Before we get started, we install and import the pyglove library:
!pip install pyglove
import pyglove as pg
Definition¶
A functor can be created by decorating a function definition with pg.symbolize
, for example:
@pg.symbolize
def foo(fn, v):
return v + fn(v)
@pg.symbolize
def bar(x, y):
return x + y
print(foo)
print(bar)
<class '__main__.foo'>
<class '__main__.bar'>
It can also be created by symbolize an existing function (without modifying it).
def baz(x, y, z):
return x * y * z
bax = pg.symbolize(baz)
print(bax)
print(baz)
<class '__main__.baz'>
<function baz at 0x7fecf4f4a0d0>
To call a symbolic function, we need to create an instance first:
# `f` is an instance of `foo`,
# whose `fn` argument is a partially bound `bar` object.
f = foo(bar(y=1), 2)
print(f)
# Call the symbolic function.
f()
foo(
fn = bar(
x = MISSING_VALUE(Any()),
y = 1
),
v = 2
)
5
Advanced Binding Capabilities¶
Functor supports various binding scenarios, from partial binding, incremental binding, to mutable binding, and etc.
Partial binding¶
As we have seen above (bar(y=1)
), a functor object can be created with arguments partially bound. The unbound arguments are marked as pg.MISSING_VALUE
.
# `f2` is a partially bound `foo` with `v`.
f2 = foo(v=1)
print(f2)
# Tell whether a functor is fully bound or not.
print(f2.is_fully_bound)
foo(
fn = MISSING_VALUE(Any()),
v = 1
)
False
Bound arguments and unbound arguments can be accessed via the bound_args
or unbound_args
property.
print('bound args', f2.bound_args)
print('unbound args', f2.unbound_args)
bound args {'v'}
unbound args {'fn'}
Incremental binding¶
Unbound arguments can be provided at call time. However, a call-time provided argument will not be considered as a bound argument. It’s used for that particular invocation and not assoicated with the functor. For example:
# Passing `y=2` at call time does not cause `y` to bind with the value.
print(f2(fn=bar(y=1)))
print(f2)
print(f2(fn=bar(y=3)))
3
foo(
fn = MISSING_VALUE(Any()),
v = 1
)
5
On the other hand, users can also incrementally bind arguments through attribute assignment, which will be treated as bound arguments:
f2.fn = bar(y=1)
print(f2)
print(f2())
foo(
fn = bar(
x = MISSING_VALUE(Any()),
y = 1
),
v = 1
)
3
Mutable binding¶
If users want to modify a preexisting bound argument, attribute assignment can help:
f2.v = 2
print(f2)
f2()
foo(
fn = bar(
x = MISSING_VALUE(Any()),
y = 1
),
v = 2
)
5
If users only want to override the argument at call time, but not modifying the bound argument, they can specify that argument with a new value during call, and set the override_args
flag to True
.
f2(v=3, override_args=True)
# f2.v remains bound with value 2.
print(f2)
foo(
fn = bar(
x = MISSING_VALUE(Any()),
y = 1
),
v = 2
)
Sealed binding¶
If users want to prevent the bound arguments from future modification, they can seal such functor.
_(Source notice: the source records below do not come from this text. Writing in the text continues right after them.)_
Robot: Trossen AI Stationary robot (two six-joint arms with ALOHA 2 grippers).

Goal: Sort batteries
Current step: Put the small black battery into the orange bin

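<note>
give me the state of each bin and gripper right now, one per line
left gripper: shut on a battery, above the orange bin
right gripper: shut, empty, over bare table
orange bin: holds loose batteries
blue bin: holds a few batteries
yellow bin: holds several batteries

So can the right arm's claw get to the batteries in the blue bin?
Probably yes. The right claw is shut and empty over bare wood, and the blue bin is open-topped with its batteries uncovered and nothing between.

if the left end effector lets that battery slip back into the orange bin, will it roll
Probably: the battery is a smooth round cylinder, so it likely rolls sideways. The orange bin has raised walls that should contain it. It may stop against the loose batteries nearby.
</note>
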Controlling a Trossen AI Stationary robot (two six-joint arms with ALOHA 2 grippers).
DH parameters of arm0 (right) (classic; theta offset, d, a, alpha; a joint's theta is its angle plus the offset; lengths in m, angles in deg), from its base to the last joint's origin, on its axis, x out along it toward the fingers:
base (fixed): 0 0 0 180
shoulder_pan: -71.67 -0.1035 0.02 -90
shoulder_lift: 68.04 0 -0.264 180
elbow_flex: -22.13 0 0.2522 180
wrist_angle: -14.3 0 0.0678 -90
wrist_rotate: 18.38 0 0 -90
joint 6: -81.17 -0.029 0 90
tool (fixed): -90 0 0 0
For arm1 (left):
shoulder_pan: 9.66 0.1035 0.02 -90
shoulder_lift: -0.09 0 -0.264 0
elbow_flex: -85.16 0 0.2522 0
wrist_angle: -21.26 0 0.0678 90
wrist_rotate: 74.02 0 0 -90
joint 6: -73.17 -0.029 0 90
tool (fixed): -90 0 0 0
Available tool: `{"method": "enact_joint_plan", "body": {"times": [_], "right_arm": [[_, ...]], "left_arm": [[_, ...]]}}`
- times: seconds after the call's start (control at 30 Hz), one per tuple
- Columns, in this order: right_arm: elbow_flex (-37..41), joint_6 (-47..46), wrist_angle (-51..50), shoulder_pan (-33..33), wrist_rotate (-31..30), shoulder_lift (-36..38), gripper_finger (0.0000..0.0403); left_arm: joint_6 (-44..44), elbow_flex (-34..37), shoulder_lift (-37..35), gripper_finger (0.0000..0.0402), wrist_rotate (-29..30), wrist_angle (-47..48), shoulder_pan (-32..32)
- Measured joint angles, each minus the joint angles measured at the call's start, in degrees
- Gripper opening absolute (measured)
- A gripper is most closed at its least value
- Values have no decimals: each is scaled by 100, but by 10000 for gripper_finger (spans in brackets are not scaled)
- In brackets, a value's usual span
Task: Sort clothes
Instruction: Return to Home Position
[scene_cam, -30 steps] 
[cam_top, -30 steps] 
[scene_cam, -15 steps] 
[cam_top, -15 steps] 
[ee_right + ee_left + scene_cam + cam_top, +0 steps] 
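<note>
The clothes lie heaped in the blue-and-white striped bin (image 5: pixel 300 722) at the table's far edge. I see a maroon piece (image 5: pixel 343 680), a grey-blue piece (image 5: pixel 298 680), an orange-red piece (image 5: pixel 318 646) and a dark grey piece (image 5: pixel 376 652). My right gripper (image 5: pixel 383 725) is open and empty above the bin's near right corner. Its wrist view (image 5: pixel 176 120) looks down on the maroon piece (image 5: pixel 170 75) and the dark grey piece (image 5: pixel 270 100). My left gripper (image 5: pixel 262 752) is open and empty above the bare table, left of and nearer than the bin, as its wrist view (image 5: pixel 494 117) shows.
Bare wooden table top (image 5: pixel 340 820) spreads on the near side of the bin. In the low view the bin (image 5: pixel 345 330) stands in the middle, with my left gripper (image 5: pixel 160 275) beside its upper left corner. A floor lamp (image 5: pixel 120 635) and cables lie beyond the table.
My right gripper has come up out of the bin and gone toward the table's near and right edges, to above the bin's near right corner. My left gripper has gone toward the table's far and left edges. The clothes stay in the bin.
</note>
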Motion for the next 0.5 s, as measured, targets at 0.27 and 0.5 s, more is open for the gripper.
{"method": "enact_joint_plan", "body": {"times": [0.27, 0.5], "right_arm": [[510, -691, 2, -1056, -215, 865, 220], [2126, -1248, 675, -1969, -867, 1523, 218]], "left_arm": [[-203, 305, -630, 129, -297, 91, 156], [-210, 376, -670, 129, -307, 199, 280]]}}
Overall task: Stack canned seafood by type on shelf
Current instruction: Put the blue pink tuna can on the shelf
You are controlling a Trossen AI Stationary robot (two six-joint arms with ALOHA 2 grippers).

Further update on the functor will raise an error.
f2.seal()
try:
f2.v = 3
except pg.WritePermissionError as e:
print(e)
Cannot set attribute 'v': object is sealed. (path=)
Clone a binding¶
A functor object can also be cloned:
f3 = f2.clone()
f3
foo(fn=bar(x=MISSING_VALUE, y=1), v=2)
Serialize a binding¶
A functor object can also be serialized for later use, or picked up by a different process (given the arguments are serializable by PyGlove).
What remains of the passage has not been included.